--- Material to process Enclosed Below ---

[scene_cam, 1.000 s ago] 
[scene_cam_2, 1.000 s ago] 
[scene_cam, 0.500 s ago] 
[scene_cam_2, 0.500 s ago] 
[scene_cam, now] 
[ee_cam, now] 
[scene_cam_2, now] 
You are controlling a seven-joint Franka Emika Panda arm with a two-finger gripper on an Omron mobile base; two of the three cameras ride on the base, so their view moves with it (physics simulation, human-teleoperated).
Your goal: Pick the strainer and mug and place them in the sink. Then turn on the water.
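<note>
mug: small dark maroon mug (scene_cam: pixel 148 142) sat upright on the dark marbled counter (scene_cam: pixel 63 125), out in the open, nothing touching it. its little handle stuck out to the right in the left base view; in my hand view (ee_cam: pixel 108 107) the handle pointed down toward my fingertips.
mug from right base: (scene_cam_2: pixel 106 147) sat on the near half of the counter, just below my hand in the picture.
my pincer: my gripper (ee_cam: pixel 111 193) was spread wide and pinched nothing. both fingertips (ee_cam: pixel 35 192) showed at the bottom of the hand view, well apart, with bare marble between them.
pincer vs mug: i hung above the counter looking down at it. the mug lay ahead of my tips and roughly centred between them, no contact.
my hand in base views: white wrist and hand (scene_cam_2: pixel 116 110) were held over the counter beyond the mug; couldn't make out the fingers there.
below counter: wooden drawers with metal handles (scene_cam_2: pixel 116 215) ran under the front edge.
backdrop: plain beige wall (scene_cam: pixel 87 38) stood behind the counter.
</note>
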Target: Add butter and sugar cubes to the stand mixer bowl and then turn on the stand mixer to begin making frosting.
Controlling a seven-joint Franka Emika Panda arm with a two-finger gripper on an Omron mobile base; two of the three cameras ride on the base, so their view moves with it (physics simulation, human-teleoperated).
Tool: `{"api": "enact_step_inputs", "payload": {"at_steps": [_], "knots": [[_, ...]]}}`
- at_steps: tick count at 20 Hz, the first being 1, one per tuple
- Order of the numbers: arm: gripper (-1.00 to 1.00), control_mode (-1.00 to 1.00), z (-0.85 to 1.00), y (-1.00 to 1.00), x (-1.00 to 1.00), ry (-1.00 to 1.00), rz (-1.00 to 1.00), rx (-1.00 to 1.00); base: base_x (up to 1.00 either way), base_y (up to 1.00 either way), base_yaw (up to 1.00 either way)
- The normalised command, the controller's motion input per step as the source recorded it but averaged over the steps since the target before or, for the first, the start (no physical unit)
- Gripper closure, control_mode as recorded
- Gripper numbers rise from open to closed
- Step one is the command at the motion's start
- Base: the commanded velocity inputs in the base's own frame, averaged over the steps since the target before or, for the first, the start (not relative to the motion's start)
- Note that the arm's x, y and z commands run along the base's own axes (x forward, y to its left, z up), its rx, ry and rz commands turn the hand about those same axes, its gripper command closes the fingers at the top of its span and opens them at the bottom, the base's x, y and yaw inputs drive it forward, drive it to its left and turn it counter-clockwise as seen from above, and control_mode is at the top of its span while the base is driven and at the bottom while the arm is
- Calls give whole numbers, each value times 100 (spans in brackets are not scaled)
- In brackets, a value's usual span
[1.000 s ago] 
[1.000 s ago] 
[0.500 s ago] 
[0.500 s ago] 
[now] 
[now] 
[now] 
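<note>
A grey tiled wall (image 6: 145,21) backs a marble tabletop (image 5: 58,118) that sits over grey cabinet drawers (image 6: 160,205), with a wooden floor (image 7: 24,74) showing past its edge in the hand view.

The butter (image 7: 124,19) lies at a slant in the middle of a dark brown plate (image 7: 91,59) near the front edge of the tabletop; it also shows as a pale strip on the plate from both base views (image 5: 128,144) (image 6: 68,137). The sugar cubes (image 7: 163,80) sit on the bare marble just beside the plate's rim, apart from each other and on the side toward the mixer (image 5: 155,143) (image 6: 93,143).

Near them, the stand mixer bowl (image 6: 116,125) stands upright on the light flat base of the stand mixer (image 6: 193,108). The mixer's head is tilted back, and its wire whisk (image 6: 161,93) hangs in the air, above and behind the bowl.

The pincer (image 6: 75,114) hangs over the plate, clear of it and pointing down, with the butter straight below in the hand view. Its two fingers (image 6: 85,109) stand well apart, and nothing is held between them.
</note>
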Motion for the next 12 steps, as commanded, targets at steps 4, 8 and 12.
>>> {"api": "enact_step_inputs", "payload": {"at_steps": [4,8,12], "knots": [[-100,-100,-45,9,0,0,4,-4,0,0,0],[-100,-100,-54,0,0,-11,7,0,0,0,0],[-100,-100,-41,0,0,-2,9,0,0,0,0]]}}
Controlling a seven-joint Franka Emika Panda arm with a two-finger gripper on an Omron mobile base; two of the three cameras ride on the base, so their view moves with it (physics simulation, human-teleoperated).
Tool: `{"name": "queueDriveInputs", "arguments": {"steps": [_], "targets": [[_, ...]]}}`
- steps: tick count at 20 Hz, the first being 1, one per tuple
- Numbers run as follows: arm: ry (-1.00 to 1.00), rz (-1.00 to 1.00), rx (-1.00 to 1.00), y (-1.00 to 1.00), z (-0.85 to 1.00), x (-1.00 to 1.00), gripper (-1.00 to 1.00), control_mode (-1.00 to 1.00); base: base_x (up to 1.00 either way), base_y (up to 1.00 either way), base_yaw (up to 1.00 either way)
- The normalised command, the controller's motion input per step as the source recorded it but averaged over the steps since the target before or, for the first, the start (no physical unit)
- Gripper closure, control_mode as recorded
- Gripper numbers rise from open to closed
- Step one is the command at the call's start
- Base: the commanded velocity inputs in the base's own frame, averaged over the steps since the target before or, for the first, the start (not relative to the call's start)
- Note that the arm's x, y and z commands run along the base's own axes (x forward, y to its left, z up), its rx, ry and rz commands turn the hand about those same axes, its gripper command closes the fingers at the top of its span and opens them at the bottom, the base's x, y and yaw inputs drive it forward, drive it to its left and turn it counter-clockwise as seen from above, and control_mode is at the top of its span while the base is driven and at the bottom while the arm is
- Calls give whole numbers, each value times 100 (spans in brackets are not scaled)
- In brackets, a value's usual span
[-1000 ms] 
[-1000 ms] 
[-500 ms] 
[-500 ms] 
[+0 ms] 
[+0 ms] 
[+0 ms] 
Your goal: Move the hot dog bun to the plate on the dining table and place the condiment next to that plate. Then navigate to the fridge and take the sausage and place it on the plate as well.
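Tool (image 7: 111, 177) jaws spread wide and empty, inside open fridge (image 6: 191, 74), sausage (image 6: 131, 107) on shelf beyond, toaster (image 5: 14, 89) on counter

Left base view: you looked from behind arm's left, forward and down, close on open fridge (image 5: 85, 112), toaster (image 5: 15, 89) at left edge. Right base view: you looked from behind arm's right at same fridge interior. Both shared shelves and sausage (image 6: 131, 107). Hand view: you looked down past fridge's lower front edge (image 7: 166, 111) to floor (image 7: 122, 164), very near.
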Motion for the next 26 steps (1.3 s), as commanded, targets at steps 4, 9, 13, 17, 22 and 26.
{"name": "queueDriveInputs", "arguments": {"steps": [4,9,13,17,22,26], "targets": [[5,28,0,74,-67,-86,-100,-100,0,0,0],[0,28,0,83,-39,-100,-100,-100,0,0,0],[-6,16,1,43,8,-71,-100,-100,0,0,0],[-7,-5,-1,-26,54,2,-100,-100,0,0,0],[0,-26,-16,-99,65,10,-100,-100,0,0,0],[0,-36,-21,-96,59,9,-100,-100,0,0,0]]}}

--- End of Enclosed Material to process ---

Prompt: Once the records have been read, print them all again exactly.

Answer section:
[scene_cam, 1.000 s ago] 
[scene_cam_2, 1.000 s ago] 
[scene_cam, 0.500 s ago] 
[scene_cam_2, 0.500 s ago] 
[scene_cam, now] 
[ee_cam, now] 
[scene_cam_2, now] 
You are controlling a seven-joint Franka Emika Panda arm with a two-finger gripper on an Omron mobile base; two of the three cameras ride on the base, so their view moves with it (physics simulation, human-teleoperated).
Your goal: Pick the strainer and mug and place them in the sink. Then turn on the water.
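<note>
mug: small dark maroon mug (scene_cam: pixel 148 142) sat upright on the dark marbled counter (scene_cam: pixel 63 125), out in the open, nothing touching it. its little handle stuck out to the right in the left base view; in my hand view (ee_cam: pixel 108 107) the handle pointed down toward my fingertips.
mug from right base: (scene_cam_2: pixel 106 147) sat on the near half of the counter, just below my hand in the picture.
my pincer: my gripper (ee_cam: pixel 111 193) was spread wide and pinched nothing. both fingertips (ee_cam: pixel 35 192) showed at the bottom of the hand view, well apart, with bare marble between them.
pincer vs mug: i hung above the counter looking down at it. the mug lay ahead of my tips and roughly centred between them, no contact.
my hand in base views: white wrist and hand (scene_cam_2: pixel 116 110) were held over the counter beyond the mug; couldn't make out the fingers there.
below counter: wooden drawers with metal handles (scene_cam_2: pixel 116 215) ran under the front edge.
backdrop: plain beige wall (scene_cam: pixel 87 38) stood behind the counter.
</note>
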Target: Add butter and sugar cubes to the stand mixer bowl and then turn on the stand mixer to begin making frosting.
Controlling a seven-joint Franka Emika Panda arm with a two-finger gripper on an Omron mobile base; two of the three cameras ride on the base, so their view moves with it (physics simulation, human-teleoperated).
Tool: `{"api": "enact_step_inputs", "payload": {"at_steps": [_], "knots": [[_, ...]]}}`
- at_steps: tick count at 20 Hz, the first being 1, one per tuple
- Order of the numbers: arm: gripper (-1.00 to 1.00), control_mode (-1.00 to 1.00), z (-0.85 to 1.00), y (-1.00 to 1.00), x (-1.00 to 1.00), ry (-1.00 to 1.00), rz (-1.00 to 1.00), rx (-1.00 to 1.00); base: base_x (up to 1.00 either way), base_y (up to 1.00 either way), base_yaw (up to 1.00 either way)
- The normalised command, the controller's motion input per step as the source recorded it but averaged over the steps since the target before or, for the first, the start (no physical unit)
- Gripper closure, control_mode as recorded
- Gripper numbers rise from open to closed
- Step one is the command at the motion's start
- Base: the commanded velocity inputs in the base's own frame, averaged over the steps since the target before or, for the first, the start (not relative to the motion's start)
- Note that the arm's x, y and z commands run along the base's own axes (x forward, y to its left, z up), its rx, ry and rz commands turn the hand about those same axes, its gripper command closes the fingers at the top of its span and opens them at the bottom, the base's x, y and yaw inputs drive it forward, drive it to its left and turn it counter-clockwise as seen from above, and control_mode is at the top of its span while the base is driven and at the bottom while the arm is
- Calls give whole numbers, each value times 100 (spans in brackets are not scaled)
- In brackets, a value's usual span
[1.000 s ago] 
[1.000 s ago] 
[0.500 s ago] 
[0.500 s ago] 
[now] 
[now] 
[now] 
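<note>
A grey tiled wall (image 6: 145,21) backs a marble tabletop (image 5: 58,118) that sits over grey cabinet drawers (image 6: 160,205), with a wooden floor (image 7: 24,74) showing past its edge in the hand view.

The butter (image 7: 124,19) lies at a slant in the middle of a dark brown plate (image 7: 91,59) near the front edge of the tabletop; it also shows as a pale strip on the plate from both base views (image 5: 128,144) (image 6: 68,137). The sugar cubes (image 7: 163,80) sit on the bare marble just beside the plate's rim, apart from each other and on the side toward the mixer (image 5: 155,143) (image 6: 93,143).

Near them, the stand mixer bowl (image 6: 116,125) stands upright on the light flat base of the stand mixer (image 6: 193,108). The mixer's head is tilted back, and its wire whisk (image 6: 161,93) hangs in the air, above and behind the bowl.

The pincer (image 6: 75,114) hangs over the plate, clear of it and pointing down, with the butter straight below in the hand view. Its two fingers (image 6: 85,109) stand well apart, and nothing is held between them.
</note>
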Motion for the next 12 steps, as commanded, targets at steps 4, 8 and 12.
>>> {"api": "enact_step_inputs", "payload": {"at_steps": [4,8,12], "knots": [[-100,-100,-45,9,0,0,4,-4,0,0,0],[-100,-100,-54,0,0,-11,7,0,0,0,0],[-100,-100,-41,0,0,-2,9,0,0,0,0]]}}
Controlling a seven-joint Franka Emika Panda arm with a two-finger gripper on an Omron mobile base; two of the three cameras ride on the base, so their view moves with it (physics simulation, human-teleoperated).
Tool: `{"name": "queueDriveInputs", "arguments": {"steps": [_], "targets": [[_, ...]]}}`
- steps: tick count at 20 Hz, the first being 1, one per tuple
- Numbers run as follows: arm: ry (-1.00 to 1.00), rz (-1.00 to 1.00), rx (-1.00 to 1.00), y (-1.00 to 1.00), z (-0.85 to 1.00), x (-1.00 to 1.00), gripper (-1.00 to 1.00), control_mode (-1.00 to 1.00); base: base_x (up to 1.00 either way), base_y (up to 1.00 either way), base_yaw (up to 1.00 either way)
- The normalised command, the controller's motion input per step as the source recorded it but averaged over the steps since the target before or, for the first, the start (no physical unit)
- Gripper closure, control_mode as recorded
- Gripper numbers rise from open to closed
- Step one is the command at the call's start
- Base: the commanded velocity inputs in the base's own frame, averaged over the steps since the target before or, for the first, the start (not relative to the call's start)
- Note that the arm's x, y and z commands run along the base's own axes (x forward, y to its left, z up), its rx, ry and rz commands turn the hand about those same axes, its gripper command closes the fingers at the top of its span and opens them at the bottom, the base's x, y and yaw inputs drive it forward, drive it to its left and turn it counter-clockwise as seen from above, and control_mode is at the top of its span while the base is driven and at the bottom while the arm is
- Calls give whole numbers, each value times 100 (spans in brackets are not scaled)
- In brackets, a value's usual span
[-1000 ms] 
[-1000 ms] 
[-500 ms] 
[-500 ms] 
[+0 ms] 
[+0 ms] 
[+0 ms] 
Your goal: Move the hot dog bun to the plate on the dining table and place the condiment next to that plate. Then navigate to the fridge and take the sausage and place it on the plate as well.
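Tool (image 7: 111, 177) jaws spread wide and empty, inside open fridge (image 6: 191, 74), sausage (image 6: 131, 107) on shelf beyond, toaster (image 5: 14, 89) on counter

Left base view: you looked from behind arm's left, forward and down, close on open fridge (image 5: 85, 112), toaster (image 5: 15, 89) at left edge. Right base view: you looked from behind arm's right at same fridge interior. Both shared shelves and sausage (image 6: 131, 107). Hand view: you looked down past fridge's lower front edge (image 7: 166, 111) to floor (image 7: 122, 164), very near.
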Motion for the next 26 steps (1.3 s), as commanded, targets at steps 4, 9, 13, 17, 22 and 26.
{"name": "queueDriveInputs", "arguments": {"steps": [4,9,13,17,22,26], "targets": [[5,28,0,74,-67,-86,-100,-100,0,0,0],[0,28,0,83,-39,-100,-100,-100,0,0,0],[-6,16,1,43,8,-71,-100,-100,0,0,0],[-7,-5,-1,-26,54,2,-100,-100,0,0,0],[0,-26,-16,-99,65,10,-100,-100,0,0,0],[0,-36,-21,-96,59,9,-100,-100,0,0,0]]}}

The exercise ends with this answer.